THE DATA
____________________

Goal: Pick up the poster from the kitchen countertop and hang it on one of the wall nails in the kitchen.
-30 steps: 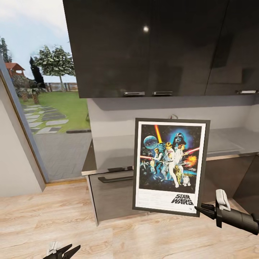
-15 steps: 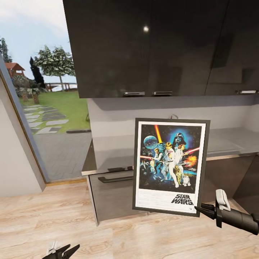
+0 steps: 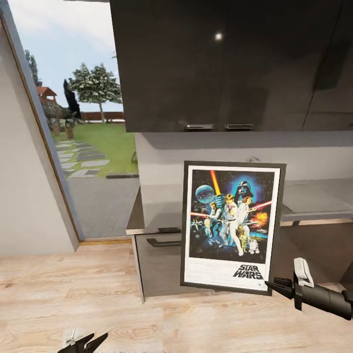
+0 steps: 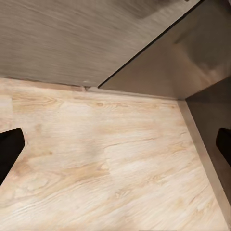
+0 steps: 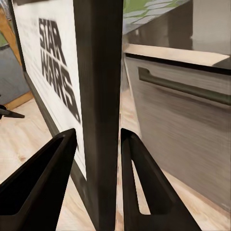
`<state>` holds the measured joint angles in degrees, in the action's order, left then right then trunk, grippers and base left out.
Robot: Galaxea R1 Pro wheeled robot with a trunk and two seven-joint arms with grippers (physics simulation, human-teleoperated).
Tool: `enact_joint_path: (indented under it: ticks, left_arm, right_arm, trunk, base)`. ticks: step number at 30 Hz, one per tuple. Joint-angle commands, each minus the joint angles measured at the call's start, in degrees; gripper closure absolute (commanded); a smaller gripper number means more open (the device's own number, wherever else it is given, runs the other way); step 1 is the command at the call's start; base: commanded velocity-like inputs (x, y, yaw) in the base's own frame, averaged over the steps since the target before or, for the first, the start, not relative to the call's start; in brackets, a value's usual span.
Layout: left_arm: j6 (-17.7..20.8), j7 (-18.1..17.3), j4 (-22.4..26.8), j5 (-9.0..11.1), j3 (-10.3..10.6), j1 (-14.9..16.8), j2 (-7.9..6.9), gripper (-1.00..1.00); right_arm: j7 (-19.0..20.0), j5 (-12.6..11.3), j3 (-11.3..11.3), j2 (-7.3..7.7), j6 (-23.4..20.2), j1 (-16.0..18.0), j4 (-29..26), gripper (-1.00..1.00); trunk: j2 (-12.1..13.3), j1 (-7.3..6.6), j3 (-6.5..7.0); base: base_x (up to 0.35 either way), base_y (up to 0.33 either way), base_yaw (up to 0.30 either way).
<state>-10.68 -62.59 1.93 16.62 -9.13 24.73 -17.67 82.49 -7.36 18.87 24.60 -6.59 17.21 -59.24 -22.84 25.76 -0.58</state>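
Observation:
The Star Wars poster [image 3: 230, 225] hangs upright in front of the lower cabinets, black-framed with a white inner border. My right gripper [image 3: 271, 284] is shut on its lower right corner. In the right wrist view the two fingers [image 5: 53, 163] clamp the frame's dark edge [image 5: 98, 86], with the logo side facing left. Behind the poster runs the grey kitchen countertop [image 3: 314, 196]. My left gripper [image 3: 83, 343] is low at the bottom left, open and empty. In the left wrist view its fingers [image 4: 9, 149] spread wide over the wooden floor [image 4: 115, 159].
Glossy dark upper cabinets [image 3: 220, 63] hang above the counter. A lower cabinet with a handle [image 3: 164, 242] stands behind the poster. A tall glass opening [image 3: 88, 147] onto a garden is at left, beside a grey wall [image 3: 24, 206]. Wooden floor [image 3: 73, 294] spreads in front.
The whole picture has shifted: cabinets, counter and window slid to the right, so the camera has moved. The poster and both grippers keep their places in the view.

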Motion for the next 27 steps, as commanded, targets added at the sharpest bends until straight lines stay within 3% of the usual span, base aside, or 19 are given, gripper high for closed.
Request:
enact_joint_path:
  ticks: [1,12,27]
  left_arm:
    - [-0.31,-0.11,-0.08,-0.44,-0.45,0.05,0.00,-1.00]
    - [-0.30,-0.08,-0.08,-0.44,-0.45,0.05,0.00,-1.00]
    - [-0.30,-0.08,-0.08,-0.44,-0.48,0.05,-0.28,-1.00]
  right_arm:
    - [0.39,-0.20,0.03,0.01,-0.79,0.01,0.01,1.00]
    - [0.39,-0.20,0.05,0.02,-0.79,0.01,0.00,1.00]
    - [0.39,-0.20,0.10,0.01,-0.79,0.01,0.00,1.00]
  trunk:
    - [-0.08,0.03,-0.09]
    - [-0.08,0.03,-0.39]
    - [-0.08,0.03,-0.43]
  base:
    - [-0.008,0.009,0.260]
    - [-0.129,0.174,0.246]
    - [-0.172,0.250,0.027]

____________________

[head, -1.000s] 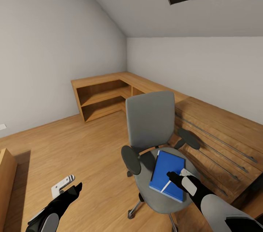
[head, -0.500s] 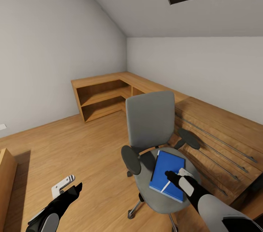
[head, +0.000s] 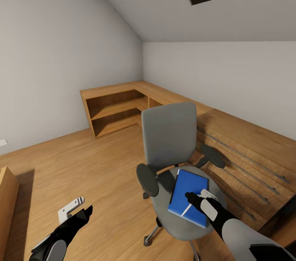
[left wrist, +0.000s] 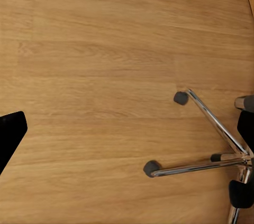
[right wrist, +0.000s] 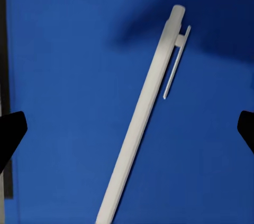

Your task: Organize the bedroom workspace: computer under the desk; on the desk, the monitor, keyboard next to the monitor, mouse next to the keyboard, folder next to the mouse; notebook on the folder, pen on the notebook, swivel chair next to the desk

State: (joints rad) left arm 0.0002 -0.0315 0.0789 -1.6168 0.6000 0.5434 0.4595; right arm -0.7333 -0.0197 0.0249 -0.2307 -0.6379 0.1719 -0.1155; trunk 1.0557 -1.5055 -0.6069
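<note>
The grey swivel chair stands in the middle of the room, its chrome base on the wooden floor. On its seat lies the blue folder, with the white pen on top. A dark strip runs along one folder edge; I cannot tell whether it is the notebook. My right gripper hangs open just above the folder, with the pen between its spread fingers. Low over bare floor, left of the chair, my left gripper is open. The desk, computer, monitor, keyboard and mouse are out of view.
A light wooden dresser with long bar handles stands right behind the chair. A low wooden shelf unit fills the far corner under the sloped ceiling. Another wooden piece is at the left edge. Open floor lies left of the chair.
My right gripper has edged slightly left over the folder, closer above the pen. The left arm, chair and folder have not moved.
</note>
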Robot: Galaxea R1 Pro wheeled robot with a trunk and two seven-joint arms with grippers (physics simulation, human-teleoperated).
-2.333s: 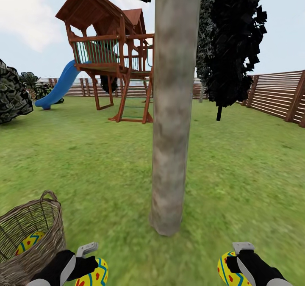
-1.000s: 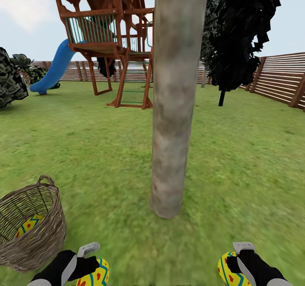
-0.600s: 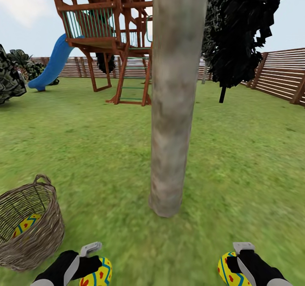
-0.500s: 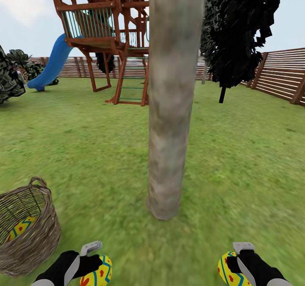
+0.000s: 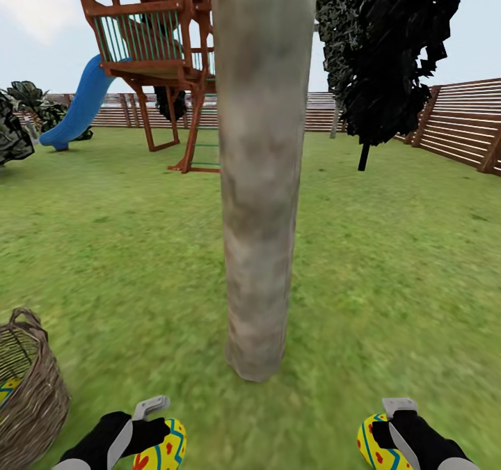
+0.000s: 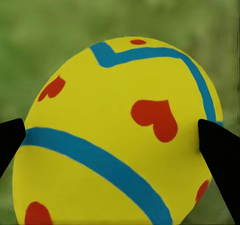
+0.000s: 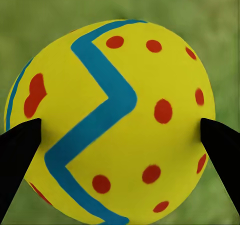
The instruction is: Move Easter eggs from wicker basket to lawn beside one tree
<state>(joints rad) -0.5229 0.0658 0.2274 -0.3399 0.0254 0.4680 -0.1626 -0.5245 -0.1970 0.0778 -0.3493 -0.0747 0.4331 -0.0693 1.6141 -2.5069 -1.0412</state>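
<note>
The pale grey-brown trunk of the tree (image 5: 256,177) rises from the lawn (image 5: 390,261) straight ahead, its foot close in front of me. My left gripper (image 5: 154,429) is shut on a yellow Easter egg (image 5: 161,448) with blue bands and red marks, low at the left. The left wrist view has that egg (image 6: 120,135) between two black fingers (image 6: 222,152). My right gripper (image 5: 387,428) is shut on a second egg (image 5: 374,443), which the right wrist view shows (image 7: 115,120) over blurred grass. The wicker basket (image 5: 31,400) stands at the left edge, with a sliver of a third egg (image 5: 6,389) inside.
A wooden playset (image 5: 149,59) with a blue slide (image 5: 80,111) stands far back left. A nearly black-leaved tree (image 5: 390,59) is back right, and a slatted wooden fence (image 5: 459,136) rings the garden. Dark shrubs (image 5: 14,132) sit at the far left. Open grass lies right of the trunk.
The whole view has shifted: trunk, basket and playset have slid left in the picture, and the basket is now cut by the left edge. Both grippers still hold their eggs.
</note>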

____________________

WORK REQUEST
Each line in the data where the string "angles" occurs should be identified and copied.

YOUR SOLUTION
`<state>` holds the measured joint angles in degrees, in the action's order, left then right then trunk, grippers and base left out.
Tool: `enact_joint_path: (indented under it: ticks, left_arm, right_arm, trunk, base)`. ticks: step number at 30 Hz, one per tuple. Joint-angle commands, each minus the joint angles measured at the call's start, in degrees; gripper closure absolute (commanded); a smaller gripper number means more open (the device's own number, wherever else it is given, runs the other way); step 1 is the command at the call's start; base: commanded velocity-like inputs (x, y, yaw) in the base's own frame, averaged over the steps since the target before or, for the first, the start, not relative to the call's start; in brackets, a value's usual span.

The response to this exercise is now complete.